Reste ce paradoxe : l’ouvrage désormais le plus connu de Marc Bloch est « L’Etrange Défaite », dans lequel il analyse presque à chaud mais avec une lucidité déconcertante l’effondrement de la France en mai et juin 1940. Alors qu’il avait déjà publié de véritables sommes liées notamment à l’évolution de la féodalité à l’époque médiévale… « C’est ainsi. Mais c’est aussi la richesse de cette immense personnalité. Un grand historien mais en même temps un patriote qui a combattu durant les deux guerres : outre sa formation, cela est dû en partie à son histoire familiale (et ses origines alsacienne), ainsi peut-être qu’à sa judéité. » D’où cet ultime et suprême combat : interdit d’enseigner, Marc Bloch rejoint la résistance. Et il est arrêté puis fusillé à Lyon le 16 juin 1944.

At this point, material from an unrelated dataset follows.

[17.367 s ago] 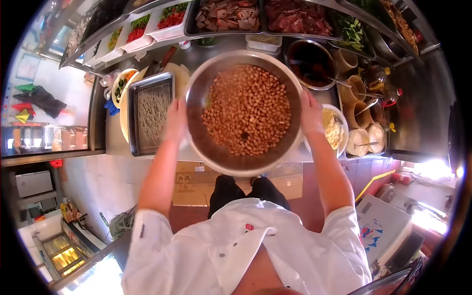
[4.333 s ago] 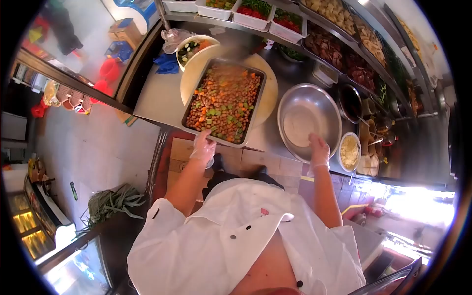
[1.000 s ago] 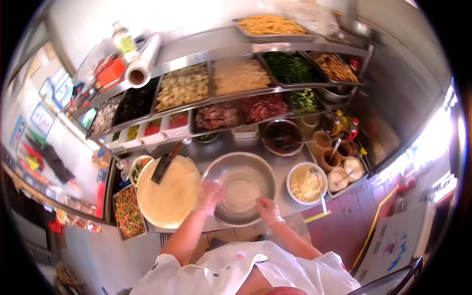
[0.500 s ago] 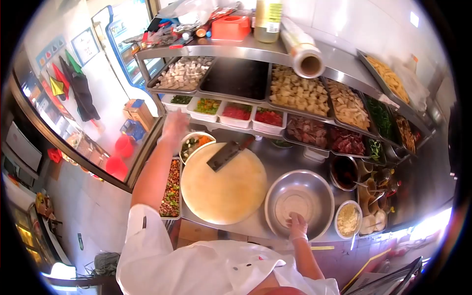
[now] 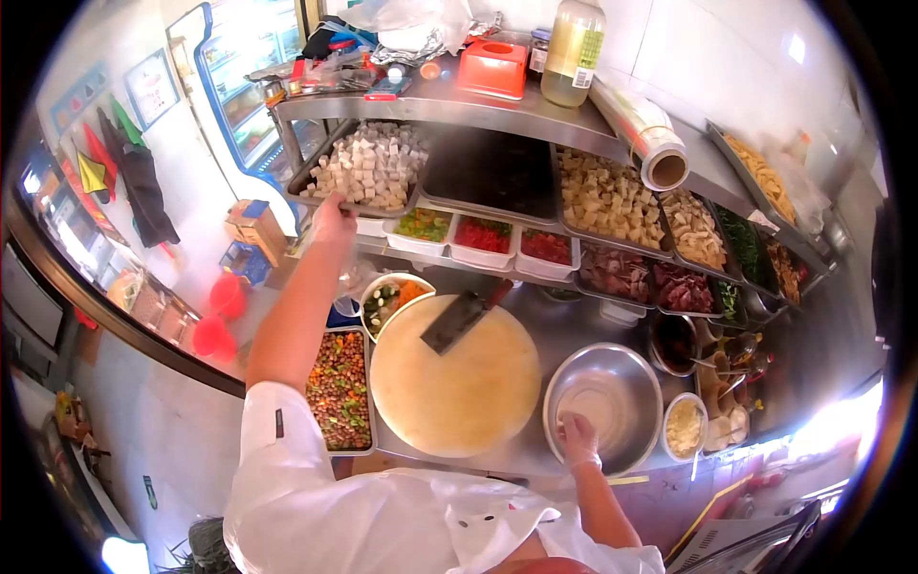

Des similitudes avec l’entre-deux-guerres
S’il faut se méfier des anachronismes, et le docteur en histoire Patrice Foissac le sait mieux que quiconque, cette panthéonisation de Marc Bloch invite enfin à la réflexion sur la responsabilité des historiens d’aujourd’hui. Et leur engagement. « Je suis de ceux qui pensent que notre société est très fracturée et que l’on ne peut nier des similitudes avec les années Trente. Dès lors, la parole de l’historien peut se révéler précieuse. Elle invite à un regard critique, mais aussi à être attentif aux nuances… Je me souviens avoir lu que Marc Bloch comparait parfois son travail à celui d‘un juge d’instruction. A partir de documents, de témoignages, il faut essayer de reconstituer les faits, d’aller vers ce qui se rapproche le plus possible de la vérité. C’était également la démarche de l’historien lotois Pierre Laborie, spécialiste de la Seconde guerre. Savoir poser et se poser les bonnes questions, se garder de généraliser. On parle de devoir de mémoire, de devoir d’histoire. Soit, mais rien n’est jamais monochrome » conclut Patrice Foissac. « Quand je suis invité à intervenir sur un sujet précis lié à l’histoire médiévale dans le Lot, j’essaie à ma façon de faire passer ce message ».
Ph.M.
L’entrée au Panthéon et l’hommage solennel de la Nation à Marc Bloch et à son épouse Simonne Bloch, présidés par le Président de la République, auront lieu ce mardi 23 juin à partir de 21 heures.